With pictures omitted, restate the data word for word.

%%

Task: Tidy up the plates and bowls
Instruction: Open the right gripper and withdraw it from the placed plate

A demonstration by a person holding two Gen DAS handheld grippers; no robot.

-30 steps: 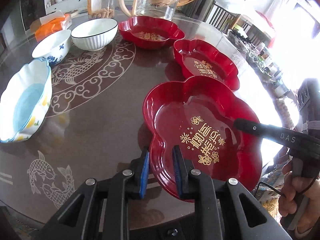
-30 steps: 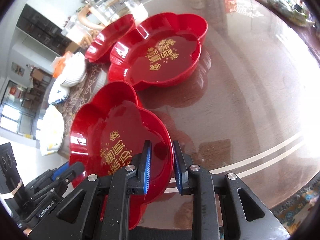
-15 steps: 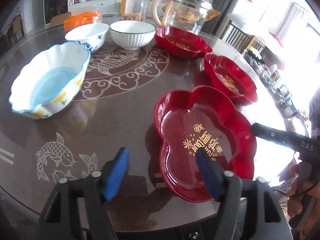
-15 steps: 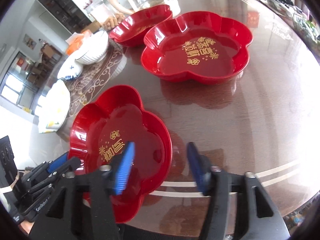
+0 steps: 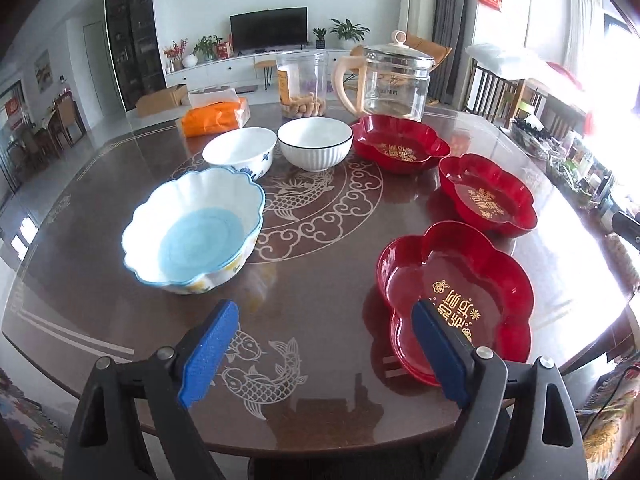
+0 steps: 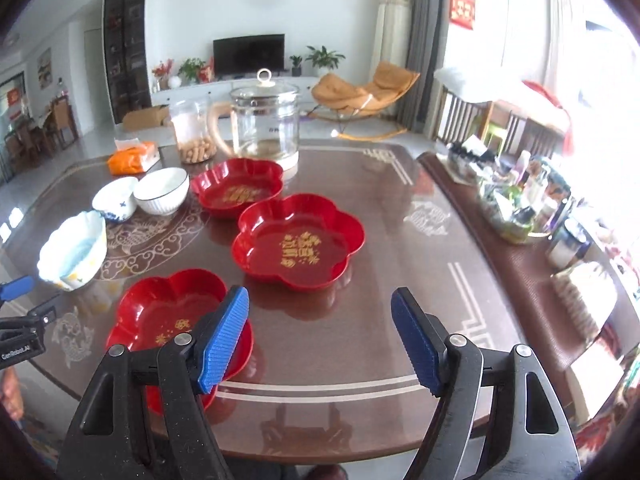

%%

§ **TASK RESPONSE**
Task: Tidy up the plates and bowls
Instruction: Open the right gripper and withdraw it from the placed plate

A demonstration by a person holding two Gen DAS handheld grippers; no robot.

-30 steps: 
-30 steps: 
-15 steps: 
-15 steps: 
+0 steps: 
+0 steps: 

No more output is needed here.